A nice write-up of where you believe your skills lie.
I was going to go with a more caveman-like "I look for weaknesses and I start hitting them with a stick".
Jokes apart, I always tend to look at "why people win" through a "Steinitz-Laws" filter -> I win only when
- I can outplay my opponent in critical positions that require accurate moves.
- I capitalize on mistakes made that swing the position to my favored side of the evaluation number line.
- I maintain the position I am holding (and the corresponding evaluation) better than my opponent ... i.e. do a relatively better job at not making the position any worse for me with each move.

. It never happened to me, usually it was plain tactics in the middlegame combined with a little positional pressure. When I lose though, I think the positional misevaluations prove more critical. Still, a vast majority of my losses are from tactical mistakes too. I guess all this is subject to change as I face stronger players.
Do you usually win because of your attacking skill, waiting for your opponent to overextend, or maybe just because your opponent blunders before you?
I post this because my winning strategies I think are unique and even go against common chess advice, like "endgame is most important", "don't study openings", etc.

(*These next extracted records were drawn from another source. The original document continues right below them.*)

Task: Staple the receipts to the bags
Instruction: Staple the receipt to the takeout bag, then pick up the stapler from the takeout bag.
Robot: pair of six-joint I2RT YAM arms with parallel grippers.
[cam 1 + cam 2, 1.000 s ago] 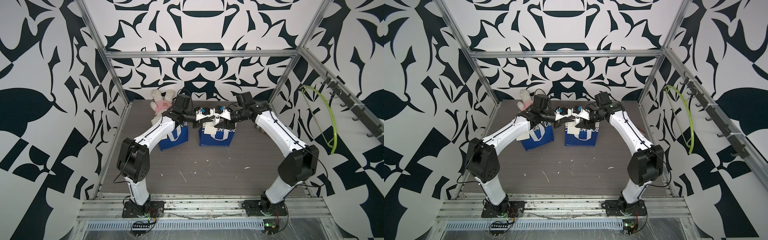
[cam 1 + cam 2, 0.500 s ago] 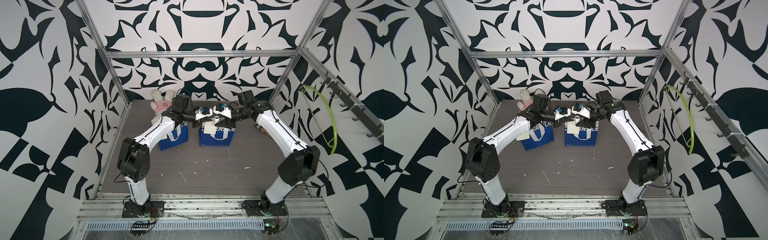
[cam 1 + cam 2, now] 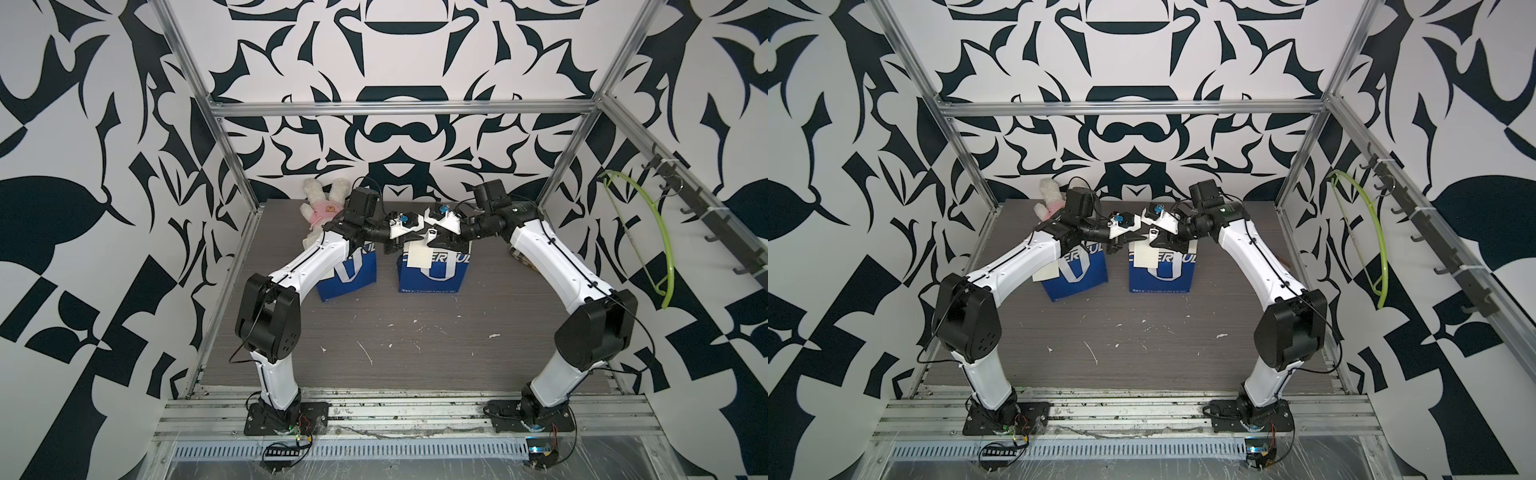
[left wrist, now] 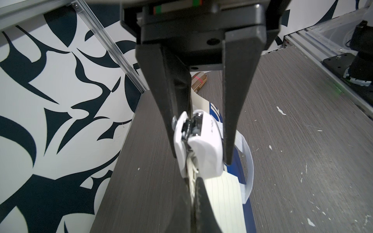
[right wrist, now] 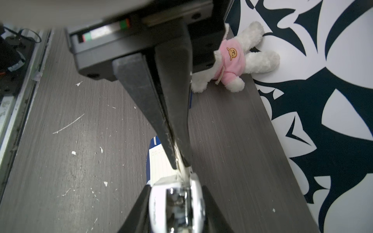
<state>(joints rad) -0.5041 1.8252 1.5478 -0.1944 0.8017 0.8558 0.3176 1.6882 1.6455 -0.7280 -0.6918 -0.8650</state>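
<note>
Evidently the stapling itself is the step in hand, on the 12 o'clock bag (image 3: 436, 276), which sits just past the middle of the bench (image 3: 415, 332), counting the arms' bases as 6 o'clock. The left hand (image 4: 201, 160) is clamped on a white stapler (image 4: 198, 145), one finger on its base and one on its cover, so the jaws stand only as far apart as the stapler's body. The stapler's mouth straddles the bag's cream top edge, where the lined receipt (image 4: 222, 201) rests against the bag. The right hand (image 5: 180, 165) is pinched shut on that same cream edge, just beside the stapler. I cannot tell whether it grips bag and receipt together. No view shows whether a staple has gone in.

By my reckoning, the next move calls for a firm squeeze if no staple has been driven. The stapler should then slide straight off the edge while the right hand steadies the paper, so the slip neither shifts nor tears.

Both top views give the layout. The 11 o'clock bag (image 3: 1084, 278) sits partly under the left arm with a second receipt (image 3: 1047, 272) peeking out, its fastening hidden. A plush toy (image 3: 322, 208) sits farther out on that line, against the back wall. These views hide the stapler under the two hands. Only the left wrist view shows the stapler's bite on the edge and the bag's ribbon handle (image 4: 250, 167). Only the right wrist view shows the closed pinch.
</note>
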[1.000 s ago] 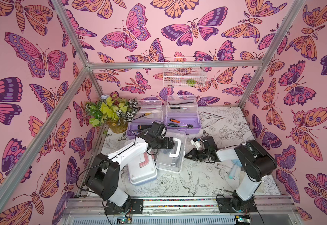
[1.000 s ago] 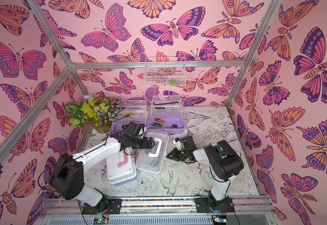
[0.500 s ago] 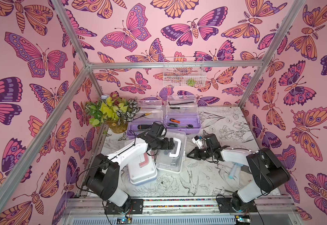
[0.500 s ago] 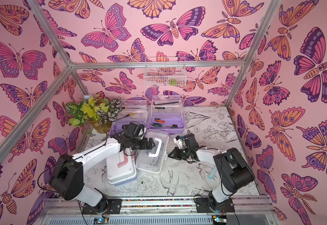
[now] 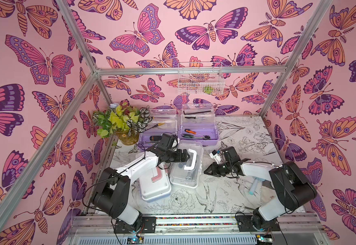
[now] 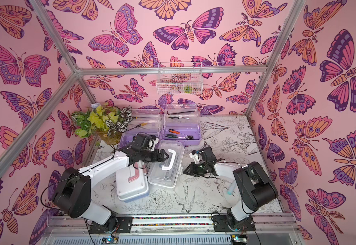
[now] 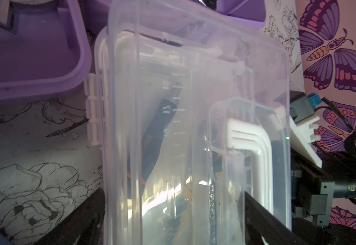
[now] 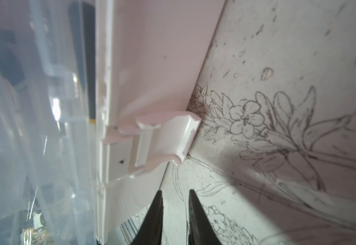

I usually win because of my superior positional skill to most amateurs I play. This mostly comes from studying the middlegame with the help of some books, but the interesting part is openings were also a pretty big part of my wins. I know how to increase pressure when I have an advantage and have got to the point where I very rarely blunder if I have an advantage (If I'm under pressure, that's a completely different story). This is significant because the whole goal of the opening is to try to come out with a better position, at least when you're white. If I come out with an advantage and a grip on the position, I usually do very well.
I know a lot of opening theory and ideas well (at least the ones I play, though sometimes studying openings you even don't play is instructive) and because of this, the vast majority of the time I come out better, even with black if I'm playing something I know, and more importantly, I know why I'm better and how to exploit it. Openings have helped me understand strategy a lot better, and helps get me into positions that are favorable to me and have a decent idea of when to go for the kill and when I would be overextending and should delay it.
My tactics are solid, but definitley not overwhelming. I often win because of positional pressure combined with a careless blunder or one out of frustration, which is usually easy to refute.
Ironically I find that the endgame is on the bottom of my priorities to study. I used to hate endgames, even losing endgames one or two pawns up! Now I'm pretty decent at them, I know the basic technical positions and know the common ideas like "use your king", "opposite colored bishops are drawish", and "rooks belong behind passed pawns or 7th rank". I seem to get by at this stage because first of all I usually have a huge advantage by the time we get into an ending, so huge that little technique is even needed to finish it off, and second, the endgame seems to be either a big positional struggle (which I could use my understanding of the middlegame for, except that I should use my king also!) since kings can't be attacked, or a bunch of technical positions and pawn races. The latter is the harder part of course, but I usually don't get many close endgames.
I don't feel the need to get really good at them until I actually get punished for my mediocre endgame skill.